My husband and I sat outside reading. The sky was slowly darkening and the air was quiet and still. The bugs were more annoying, as they get before the rain. The forecast said no rain for a few more hours, but that seemed contrary to everything I was observing. The air got the slightest edge of a chill and then, with no warning, big fat drops started falling on us. We gave each other big eyes and smiles at the same moment and leapt up, gathering our books and coffee, and hustled inside.

The afternoon remained gray, softly sprinkling on and off. The smooth, steady sort of spring shower that makes you close your eyes and breathe deeply, the air so fresh and clean you can practically taste the newness it brings.

We sat on the couch inside, still reading, and each time the rain would die down and then start up again, we both wordlessly gazed outside, entranced, breathing deeply and slowly, gently gulping the air that makes us feel a sense of rest and peace that we are slowly finding again.

And with each new opening of the clouds, and steady, pattering shower, my eyes slowly fill with wetness too.

God nourishes the earth in such a steady, beautiful way. Provision in the form of cool drops outside of anyone’s schedule, quenching the thirst of the earth below. I watch it and I am filled with awe.

Awe.

Aside from the seemingly infinite patience and love from my husband, I haven’t felt in awe about much in the world for awhile.

In Cairo we couldn’t see the stars for the smog. Though it did rain a handful of times in winter, the sky was rarely blue. There were people suffering. Hungry and poor. Persecution, church bombings, refugees fleeing situations and enduring injustice I could not even fathom.

Also, because of pollution, we literally could not see the stars for the smog. There is much to be disillusioned by, as most can attest. How could humans watch rain fall and water the earth and yet make bombs that fall and destroy that same earth and the people on it?

Sometimes it’s hard to remember that, above the smog, still exist sweeping, open skies, over, above, and all around the smog.

I’d nearly forgotten that truth. Mercifully I am being reminded that we are not all doomed to smog. It is not the final word. Open skies still abound.

And I am left in awe.

In many ways, I desire to live a quiet life. I want to see the stars every night. I want to slow down when it rains so I can always receive it with reverence and gratefulness. I want the air I breathe to always be the clean, crisp variety. I want to live outside of the smog.

And yet, the smog is where so much of what I long for is. I want to fight against injustice, stand up for the voiceless, help the hurting, and advocate for fair policies.

Sitting and looking at the stars is not wrong. It is right and good and necessary. Awe is important in relationship with God. But so is being where the world hurts. And the world seems to do a lot of its hurting in the smog.
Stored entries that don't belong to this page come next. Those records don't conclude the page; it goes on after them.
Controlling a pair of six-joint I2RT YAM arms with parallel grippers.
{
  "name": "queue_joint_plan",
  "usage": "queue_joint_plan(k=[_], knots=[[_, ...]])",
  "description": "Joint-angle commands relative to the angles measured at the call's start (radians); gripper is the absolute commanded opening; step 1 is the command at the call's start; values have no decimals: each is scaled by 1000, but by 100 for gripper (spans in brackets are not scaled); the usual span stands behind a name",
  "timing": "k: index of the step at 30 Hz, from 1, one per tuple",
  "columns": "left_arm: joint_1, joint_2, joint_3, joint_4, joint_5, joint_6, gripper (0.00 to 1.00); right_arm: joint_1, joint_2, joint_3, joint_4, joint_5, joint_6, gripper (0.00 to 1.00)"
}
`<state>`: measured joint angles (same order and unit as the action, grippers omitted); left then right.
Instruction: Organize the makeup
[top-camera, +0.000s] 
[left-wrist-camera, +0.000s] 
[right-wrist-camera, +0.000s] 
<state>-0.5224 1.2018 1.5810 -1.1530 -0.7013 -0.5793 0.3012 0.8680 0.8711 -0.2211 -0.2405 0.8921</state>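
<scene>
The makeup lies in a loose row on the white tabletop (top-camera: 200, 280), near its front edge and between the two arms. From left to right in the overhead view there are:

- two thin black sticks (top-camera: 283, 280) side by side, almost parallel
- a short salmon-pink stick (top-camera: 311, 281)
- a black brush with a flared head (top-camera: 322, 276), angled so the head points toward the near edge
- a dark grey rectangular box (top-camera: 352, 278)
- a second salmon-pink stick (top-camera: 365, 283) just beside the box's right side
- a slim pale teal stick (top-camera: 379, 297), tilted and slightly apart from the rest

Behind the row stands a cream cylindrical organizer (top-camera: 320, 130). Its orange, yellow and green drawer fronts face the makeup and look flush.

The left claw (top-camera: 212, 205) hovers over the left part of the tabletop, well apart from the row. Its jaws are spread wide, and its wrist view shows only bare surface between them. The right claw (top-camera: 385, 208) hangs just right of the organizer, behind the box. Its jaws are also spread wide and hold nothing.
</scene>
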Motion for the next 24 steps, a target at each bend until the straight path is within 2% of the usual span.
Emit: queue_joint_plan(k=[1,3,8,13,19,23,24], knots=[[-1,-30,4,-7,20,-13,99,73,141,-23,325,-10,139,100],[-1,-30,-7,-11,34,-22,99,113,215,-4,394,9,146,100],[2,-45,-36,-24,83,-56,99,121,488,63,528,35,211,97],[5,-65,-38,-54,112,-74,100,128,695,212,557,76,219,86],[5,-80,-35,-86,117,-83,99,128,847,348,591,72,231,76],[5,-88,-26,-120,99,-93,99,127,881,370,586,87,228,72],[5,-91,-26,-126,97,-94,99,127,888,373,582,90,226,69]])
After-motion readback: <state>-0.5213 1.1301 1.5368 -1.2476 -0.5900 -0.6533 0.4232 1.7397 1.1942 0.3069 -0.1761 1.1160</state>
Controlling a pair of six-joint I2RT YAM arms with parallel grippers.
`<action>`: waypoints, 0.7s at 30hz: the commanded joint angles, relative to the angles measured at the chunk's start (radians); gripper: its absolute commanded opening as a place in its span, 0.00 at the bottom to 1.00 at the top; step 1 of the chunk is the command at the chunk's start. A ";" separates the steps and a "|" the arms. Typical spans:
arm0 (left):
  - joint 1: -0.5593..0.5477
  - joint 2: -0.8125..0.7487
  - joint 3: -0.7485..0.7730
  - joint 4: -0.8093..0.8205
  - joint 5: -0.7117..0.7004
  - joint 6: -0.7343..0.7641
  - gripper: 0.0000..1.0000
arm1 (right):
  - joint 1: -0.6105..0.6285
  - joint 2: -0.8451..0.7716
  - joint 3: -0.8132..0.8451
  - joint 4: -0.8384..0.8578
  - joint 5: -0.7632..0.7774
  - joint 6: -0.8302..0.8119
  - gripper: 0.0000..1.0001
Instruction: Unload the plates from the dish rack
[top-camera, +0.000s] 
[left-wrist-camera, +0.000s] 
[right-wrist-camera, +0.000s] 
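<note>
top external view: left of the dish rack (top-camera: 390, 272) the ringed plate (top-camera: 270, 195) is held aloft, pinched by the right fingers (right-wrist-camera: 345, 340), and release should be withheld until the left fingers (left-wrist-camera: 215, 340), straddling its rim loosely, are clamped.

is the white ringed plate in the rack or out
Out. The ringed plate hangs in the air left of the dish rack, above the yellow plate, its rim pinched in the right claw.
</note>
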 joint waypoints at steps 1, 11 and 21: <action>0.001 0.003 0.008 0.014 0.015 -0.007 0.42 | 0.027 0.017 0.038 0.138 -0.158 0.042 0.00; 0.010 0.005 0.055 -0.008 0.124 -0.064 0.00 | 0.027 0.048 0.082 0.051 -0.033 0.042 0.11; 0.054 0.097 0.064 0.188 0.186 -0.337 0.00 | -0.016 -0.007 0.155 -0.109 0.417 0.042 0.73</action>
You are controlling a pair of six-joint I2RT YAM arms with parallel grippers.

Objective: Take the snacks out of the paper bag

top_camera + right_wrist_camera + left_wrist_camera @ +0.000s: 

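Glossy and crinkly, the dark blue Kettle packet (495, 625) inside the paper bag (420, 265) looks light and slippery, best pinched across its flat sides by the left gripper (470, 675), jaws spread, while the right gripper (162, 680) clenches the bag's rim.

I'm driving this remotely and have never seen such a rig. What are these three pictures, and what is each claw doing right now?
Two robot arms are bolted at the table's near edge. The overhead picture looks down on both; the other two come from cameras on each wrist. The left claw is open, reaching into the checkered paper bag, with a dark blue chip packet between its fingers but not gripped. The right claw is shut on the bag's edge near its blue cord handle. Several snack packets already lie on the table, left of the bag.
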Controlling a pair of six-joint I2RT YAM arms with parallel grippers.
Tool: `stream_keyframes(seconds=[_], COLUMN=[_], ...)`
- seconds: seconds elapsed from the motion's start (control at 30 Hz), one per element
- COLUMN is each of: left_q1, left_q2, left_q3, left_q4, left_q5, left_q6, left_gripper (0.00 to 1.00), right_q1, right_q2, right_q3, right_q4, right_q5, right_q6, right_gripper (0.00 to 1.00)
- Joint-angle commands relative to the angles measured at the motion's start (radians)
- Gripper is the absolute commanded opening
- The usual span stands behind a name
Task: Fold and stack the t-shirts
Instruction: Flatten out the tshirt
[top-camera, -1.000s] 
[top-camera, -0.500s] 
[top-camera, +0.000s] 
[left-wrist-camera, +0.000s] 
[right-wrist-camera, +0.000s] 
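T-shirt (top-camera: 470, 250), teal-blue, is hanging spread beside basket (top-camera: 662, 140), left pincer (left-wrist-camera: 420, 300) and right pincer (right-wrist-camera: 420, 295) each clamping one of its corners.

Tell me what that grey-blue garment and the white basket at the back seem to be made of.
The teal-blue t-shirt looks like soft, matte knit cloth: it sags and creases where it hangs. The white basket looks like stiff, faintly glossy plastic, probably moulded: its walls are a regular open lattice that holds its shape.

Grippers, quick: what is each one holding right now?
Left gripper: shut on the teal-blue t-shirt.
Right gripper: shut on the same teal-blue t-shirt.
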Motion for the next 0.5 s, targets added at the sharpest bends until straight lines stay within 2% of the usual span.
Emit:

I don’t know how to balance it. I am sick and we are back in the US because I have not been good at that balance. While I have not evened out yet, it feels so good to be out of the smog. To remember that the smog has not yet blanketed the earth. The night sky is still there. The clouds can still open and spill newness. There is time and opportunity to sit and watch the rain again.

There are people committing big evils and inflicting giant hurts. But that is not the whole truth. The smog remains. But the rain still falls. The smog cannot stop God from watering the earth.

We will emotionally, and physically too, soon enough, re-enter the smog. I don’t know how I could defend a life just thinking about the rain and the stars because I have the privilege, means, and ability to, where people who have less of those things are choking on poisoned air.

If pollution is allowed to continue unchecked, eventually we all will breathe in polluted air. Because we share an atmosphere, smog eventually get in all our lungs. If evil is allowed to persist among some, it eventually touches us all. Maybe we will even forget the open skies remain and still water down on us, nourishing us, sometimes even through the smog.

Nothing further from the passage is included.